What the task asks - Exactly the lines from the one that contains "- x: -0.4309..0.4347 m" through the end of the material below are to be output, the first and last included.
============================================================
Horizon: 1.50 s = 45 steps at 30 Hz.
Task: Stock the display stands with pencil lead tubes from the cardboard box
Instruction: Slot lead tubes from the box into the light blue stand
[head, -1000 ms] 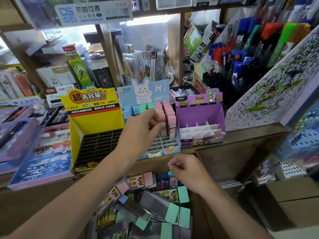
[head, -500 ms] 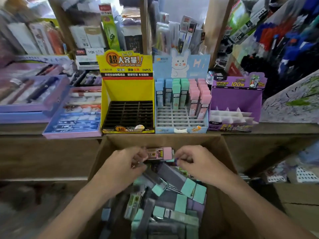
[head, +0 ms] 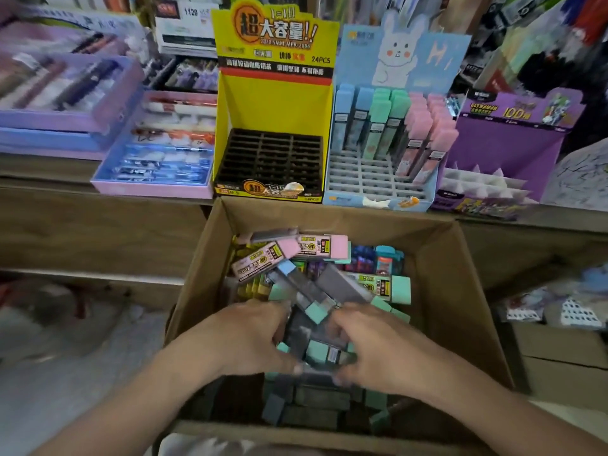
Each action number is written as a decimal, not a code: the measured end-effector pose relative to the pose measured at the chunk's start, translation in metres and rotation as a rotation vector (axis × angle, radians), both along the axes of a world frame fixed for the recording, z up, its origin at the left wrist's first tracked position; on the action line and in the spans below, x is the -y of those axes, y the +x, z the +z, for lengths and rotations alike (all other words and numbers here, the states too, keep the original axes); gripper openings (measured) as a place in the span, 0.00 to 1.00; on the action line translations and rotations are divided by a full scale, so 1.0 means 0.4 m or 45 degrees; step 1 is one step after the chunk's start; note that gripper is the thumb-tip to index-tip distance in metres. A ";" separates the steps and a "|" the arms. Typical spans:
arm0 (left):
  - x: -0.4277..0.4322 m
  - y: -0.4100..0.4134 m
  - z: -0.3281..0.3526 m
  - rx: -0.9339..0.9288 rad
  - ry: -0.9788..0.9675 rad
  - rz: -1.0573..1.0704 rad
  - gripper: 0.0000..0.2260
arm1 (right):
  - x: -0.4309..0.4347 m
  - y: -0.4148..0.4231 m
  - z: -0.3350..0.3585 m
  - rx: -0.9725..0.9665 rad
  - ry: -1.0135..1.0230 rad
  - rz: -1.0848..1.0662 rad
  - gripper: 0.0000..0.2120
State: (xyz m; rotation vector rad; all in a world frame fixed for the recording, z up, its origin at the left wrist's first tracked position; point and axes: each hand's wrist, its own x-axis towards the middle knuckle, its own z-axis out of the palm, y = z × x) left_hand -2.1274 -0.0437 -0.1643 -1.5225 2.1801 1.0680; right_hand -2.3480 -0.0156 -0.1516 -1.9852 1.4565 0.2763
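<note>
Listing, head view:

- Left hand [head: 245, 337]: low inside the cardboard box [head: 202, 274], fingers curled inward. It grips the left side of a small clutch of mint-capped tubes [head: 320, 349]. Motion blur hides how many tubes it has.
- Right hand [head: 378, 355]: directly opposite, fingers and thumb curled round the same clutch from the right. The two hands nearly meet, with the tubes pinched between them.
- Mint-capped tubes: grey bodies, lying flat and crosswise between both grips, at the near end of the box.
- Loose tubes [head: 325, 246]: heaped in the box beyond the hands. Pink-, mint- and blue-capped ones are tumbled at all angles, with darker small packs at the far right corner. More grey tubes lie under and nearer than the hands.
- Yellow stand [head: 273, 103]: beyond the hands and slightly left, on the wooden shelf [head: 82, 205] just past the box's far wall. Its black grid shows no tubes.
- Blue stand [head: 394, 54]: beyond the hands and slightly right, touching the yellow one, with a rabbit on its header. Standing tubes [head: 381, 126] fill the back rows in blue, mint and pink, leaning backwards, while the front white grid is open.
- Purple stand [head: 503, 149]: far right of the grips, beside the blue stand, with white dividers.
- Pink tray [head: 154, 189]: far left of the grips, beside the yellow stand, holding blurred pens.
</note>
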 end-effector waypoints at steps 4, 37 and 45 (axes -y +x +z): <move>-0.011 -0.028 0.001 0.092 -0.123 -0.081 0.22 | 0.004 -0.002 -0.012 0.012 -0.021 -0.008 0.16; 0.052 0.006 -0.049 0.166 -0.365 0.258 0.09 | 0.116 0.096 -0.077 0.093 -0.280 -0.254 0.16; 0.055 0.012 -0.056 0.193 -0.392 0.191 0.16 | 0.117 0.106 -0.070 0.131 -0.239 -0.305 0.13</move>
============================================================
Answer section -
  - x: -0.4309..0.4347 m
  - y: -0.4148..0.4231 m
  - z: -0.3350..0.3585 m
  - rx: -0.9725..0.9665 rad
  - ry: -1.0135..1.0230 rad
  - rz: -1.0848..1.0662 rad
  - gripper: 0.0000..0.2120
State: (xyz m; rotation vector rad; all in a world frame fixed for the recording, z up, its origin at the left wrist's first tracked position; point and axes: each hand's wrist, its own x-axis towards the middle knuckle, its own z-axis out of the palm, y = z × x) left_hand -2.1274 -0.0437 -0.1643 -1.5225 2.1801 1.0680; right_hand -2.3480 -0.0156 -0.1516 -1.9852 1.4565 0.2763
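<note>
Listing, head view:

- Left hand [head: 245, 337]: low inside the cardboard box [head: 202, 274], fingers curled inward. It grips the left side of a small clutch of mint-capped tubes [head: 320, 349]. Motion blur hides how many tubes it has.
- Right hand [head: 378, 355]: directly opposite, fingers and thumb curled round the same clutch from the right. The two hands nearly meet, with the tubes pinched between them.
- Mint-capped tubes: grey bodies, lying flat and crosswise between both grips, at the near end of the box.
- Loose tubes [head: 325, 246]: heaped in the box beyond the hands. Pink-, mint- and blue-capped ones are tumbled at all angles, with darker small packs at the far right corner. More grey tubes lie under and nearer than the hands.
- Yellow stand [head: 273, 103]: beyond the hands and slightly left, on the wooden shelf [head: 82, 205] just past the box's far wall. Its black grid shows no tubes.
- Blue stand [head: 394, 54]: beyond the hands and slightly right, touching the yellow one, with a rabbit on its header. Standing tubes [head: 381, 126] fill the back rows in blue, mint and pink, leaning backwards, while the front white grid is open.
- Purple stand [head: 503, 149]: far right of the grips, beside the blue stand, with white dividers.
- Pink tray [head: 154, 189]: far left of the grips, beside the yellow stand, holding blurred pens.
</note>
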 end-effector waypoints at steps 4, 37 and 45 (axes -y +x +z): <move>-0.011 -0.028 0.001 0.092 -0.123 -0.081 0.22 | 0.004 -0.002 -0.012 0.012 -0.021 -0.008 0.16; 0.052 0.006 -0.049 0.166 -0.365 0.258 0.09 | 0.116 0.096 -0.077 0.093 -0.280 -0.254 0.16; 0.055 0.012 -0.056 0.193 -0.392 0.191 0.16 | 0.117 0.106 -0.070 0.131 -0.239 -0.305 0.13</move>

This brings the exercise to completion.